Exercise description >> Before answering, work out how many lines below contain the string "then"; the reply is that number alone.

(Stored dataset items)
☆ ☆ ☆ ☆ ☆ ☆ ☆

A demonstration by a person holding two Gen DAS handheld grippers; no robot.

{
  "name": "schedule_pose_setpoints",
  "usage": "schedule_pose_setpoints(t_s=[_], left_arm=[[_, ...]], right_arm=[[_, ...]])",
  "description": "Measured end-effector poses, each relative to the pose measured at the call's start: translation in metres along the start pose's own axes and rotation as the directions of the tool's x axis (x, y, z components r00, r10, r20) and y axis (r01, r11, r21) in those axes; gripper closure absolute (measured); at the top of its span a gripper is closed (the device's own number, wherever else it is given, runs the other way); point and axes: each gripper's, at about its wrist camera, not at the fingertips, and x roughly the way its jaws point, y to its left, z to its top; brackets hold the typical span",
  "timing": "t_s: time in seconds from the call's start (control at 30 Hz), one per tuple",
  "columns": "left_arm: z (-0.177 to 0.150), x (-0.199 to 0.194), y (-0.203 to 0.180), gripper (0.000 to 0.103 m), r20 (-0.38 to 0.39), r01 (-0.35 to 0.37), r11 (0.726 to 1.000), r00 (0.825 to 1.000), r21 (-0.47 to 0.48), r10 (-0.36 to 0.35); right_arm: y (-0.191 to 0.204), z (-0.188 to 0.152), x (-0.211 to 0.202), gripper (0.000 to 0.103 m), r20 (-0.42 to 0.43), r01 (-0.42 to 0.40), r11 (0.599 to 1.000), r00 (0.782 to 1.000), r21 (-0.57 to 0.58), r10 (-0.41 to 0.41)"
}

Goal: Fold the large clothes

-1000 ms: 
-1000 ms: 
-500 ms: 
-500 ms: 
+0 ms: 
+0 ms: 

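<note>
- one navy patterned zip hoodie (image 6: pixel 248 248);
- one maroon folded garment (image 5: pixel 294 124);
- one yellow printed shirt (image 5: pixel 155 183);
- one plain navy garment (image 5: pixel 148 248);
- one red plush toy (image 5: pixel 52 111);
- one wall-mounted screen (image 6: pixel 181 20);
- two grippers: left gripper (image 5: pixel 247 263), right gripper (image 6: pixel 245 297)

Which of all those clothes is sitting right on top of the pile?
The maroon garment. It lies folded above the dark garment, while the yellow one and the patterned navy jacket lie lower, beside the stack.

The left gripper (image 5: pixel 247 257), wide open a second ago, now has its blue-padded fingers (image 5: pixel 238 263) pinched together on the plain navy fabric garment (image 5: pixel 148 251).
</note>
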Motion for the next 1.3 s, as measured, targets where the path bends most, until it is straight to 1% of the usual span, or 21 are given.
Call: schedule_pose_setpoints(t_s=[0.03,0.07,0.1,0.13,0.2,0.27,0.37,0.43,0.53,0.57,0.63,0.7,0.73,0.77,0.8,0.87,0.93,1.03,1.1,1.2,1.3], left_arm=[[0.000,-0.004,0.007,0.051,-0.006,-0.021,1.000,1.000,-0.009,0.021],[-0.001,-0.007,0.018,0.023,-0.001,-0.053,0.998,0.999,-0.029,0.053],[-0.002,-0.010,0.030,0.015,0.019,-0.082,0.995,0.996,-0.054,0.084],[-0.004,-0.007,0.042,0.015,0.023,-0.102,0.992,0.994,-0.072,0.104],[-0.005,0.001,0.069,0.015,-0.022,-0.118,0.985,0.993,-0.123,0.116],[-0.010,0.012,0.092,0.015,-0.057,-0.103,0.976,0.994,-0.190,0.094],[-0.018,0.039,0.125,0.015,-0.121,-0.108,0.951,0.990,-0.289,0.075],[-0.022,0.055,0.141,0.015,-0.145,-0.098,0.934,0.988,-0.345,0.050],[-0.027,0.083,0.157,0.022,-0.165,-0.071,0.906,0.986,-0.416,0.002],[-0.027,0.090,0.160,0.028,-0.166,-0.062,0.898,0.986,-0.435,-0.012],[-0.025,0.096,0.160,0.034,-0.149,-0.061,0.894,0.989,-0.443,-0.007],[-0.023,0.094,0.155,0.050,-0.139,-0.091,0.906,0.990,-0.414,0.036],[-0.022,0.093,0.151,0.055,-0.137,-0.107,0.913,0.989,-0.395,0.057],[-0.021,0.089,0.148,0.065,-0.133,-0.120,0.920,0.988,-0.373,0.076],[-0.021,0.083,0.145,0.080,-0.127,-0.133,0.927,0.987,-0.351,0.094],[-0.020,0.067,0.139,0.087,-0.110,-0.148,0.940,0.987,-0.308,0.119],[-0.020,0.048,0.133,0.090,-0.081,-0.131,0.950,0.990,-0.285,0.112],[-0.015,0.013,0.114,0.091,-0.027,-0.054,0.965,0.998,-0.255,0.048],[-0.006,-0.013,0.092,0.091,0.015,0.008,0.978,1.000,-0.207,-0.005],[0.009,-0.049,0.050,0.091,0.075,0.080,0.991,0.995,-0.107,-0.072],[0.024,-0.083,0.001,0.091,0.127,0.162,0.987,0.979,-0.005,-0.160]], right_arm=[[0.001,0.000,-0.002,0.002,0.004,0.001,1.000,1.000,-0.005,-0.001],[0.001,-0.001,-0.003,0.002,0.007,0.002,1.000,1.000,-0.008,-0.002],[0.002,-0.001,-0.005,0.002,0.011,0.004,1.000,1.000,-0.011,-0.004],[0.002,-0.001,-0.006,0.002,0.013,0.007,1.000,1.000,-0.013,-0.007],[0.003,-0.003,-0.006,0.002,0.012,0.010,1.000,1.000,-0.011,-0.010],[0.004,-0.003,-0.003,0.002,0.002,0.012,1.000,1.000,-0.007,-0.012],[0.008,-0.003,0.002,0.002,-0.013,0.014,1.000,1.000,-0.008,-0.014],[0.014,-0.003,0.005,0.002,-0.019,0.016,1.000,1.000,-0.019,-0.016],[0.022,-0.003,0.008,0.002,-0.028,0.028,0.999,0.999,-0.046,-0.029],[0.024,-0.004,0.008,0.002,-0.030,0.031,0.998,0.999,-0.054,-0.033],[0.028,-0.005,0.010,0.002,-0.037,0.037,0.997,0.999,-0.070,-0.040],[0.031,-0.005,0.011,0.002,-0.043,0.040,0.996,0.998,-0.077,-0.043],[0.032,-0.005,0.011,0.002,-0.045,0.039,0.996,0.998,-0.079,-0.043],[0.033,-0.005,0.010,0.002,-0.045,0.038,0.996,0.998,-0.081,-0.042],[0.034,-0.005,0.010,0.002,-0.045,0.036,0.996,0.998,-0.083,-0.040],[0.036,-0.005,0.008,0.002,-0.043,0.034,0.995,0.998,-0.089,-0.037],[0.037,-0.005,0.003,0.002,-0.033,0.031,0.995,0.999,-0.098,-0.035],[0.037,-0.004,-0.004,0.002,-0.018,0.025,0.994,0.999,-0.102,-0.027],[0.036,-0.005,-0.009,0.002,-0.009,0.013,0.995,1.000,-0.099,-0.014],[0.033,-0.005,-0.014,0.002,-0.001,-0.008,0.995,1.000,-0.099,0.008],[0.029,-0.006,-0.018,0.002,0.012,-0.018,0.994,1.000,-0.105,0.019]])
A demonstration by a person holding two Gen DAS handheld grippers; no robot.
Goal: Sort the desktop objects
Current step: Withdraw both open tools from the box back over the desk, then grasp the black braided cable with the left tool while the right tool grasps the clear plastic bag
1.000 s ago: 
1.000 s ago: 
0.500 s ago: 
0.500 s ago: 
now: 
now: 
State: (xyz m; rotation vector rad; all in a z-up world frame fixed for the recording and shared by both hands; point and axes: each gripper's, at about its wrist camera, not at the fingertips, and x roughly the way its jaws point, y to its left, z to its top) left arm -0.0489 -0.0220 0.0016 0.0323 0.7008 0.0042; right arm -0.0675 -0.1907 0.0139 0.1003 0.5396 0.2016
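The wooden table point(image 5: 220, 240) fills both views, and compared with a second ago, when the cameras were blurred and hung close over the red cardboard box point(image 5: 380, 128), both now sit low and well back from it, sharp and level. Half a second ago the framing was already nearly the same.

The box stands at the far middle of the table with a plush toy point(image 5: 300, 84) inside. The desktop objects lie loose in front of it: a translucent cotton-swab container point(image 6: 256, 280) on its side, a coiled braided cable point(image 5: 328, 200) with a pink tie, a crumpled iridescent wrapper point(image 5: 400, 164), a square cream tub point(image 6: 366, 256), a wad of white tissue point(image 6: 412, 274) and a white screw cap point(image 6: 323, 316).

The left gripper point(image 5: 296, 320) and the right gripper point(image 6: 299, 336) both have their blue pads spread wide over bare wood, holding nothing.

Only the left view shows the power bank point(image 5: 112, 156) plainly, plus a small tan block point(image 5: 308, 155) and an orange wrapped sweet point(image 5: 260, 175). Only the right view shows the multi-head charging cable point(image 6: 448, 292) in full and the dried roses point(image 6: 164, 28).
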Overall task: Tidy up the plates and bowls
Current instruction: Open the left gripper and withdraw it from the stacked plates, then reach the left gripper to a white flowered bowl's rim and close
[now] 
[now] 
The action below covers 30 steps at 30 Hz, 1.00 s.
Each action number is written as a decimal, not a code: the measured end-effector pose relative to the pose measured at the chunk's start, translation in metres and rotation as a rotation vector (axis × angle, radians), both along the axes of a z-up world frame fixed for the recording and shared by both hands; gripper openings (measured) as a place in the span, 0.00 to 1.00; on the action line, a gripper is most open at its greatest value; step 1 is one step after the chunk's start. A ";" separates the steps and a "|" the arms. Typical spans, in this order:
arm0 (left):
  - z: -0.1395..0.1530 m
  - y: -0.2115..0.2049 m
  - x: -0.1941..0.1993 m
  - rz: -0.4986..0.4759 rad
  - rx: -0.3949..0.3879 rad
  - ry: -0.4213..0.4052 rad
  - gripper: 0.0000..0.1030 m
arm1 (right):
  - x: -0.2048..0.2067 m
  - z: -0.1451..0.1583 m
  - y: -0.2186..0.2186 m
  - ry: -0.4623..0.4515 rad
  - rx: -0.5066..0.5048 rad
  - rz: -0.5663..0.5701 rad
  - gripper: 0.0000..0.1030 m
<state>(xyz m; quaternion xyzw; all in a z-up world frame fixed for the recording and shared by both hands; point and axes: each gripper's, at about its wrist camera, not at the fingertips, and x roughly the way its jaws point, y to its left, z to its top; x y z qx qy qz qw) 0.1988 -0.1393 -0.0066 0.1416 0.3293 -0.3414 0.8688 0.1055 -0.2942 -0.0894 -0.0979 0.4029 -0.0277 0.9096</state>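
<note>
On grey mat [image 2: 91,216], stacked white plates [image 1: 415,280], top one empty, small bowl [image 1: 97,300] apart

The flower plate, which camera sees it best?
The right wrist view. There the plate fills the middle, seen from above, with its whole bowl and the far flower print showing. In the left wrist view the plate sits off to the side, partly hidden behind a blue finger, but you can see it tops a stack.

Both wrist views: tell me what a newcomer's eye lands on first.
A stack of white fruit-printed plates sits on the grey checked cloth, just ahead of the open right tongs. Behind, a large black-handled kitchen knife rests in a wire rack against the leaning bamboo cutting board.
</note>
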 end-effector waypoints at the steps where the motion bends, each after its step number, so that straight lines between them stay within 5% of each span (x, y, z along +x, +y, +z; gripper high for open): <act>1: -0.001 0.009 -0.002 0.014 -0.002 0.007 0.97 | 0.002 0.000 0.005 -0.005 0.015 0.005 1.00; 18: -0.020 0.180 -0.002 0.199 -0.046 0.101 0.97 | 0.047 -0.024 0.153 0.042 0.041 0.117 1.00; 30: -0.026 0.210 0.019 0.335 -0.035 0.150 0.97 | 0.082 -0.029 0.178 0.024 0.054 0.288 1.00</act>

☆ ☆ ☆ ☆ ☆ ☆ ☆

Completed task >> 2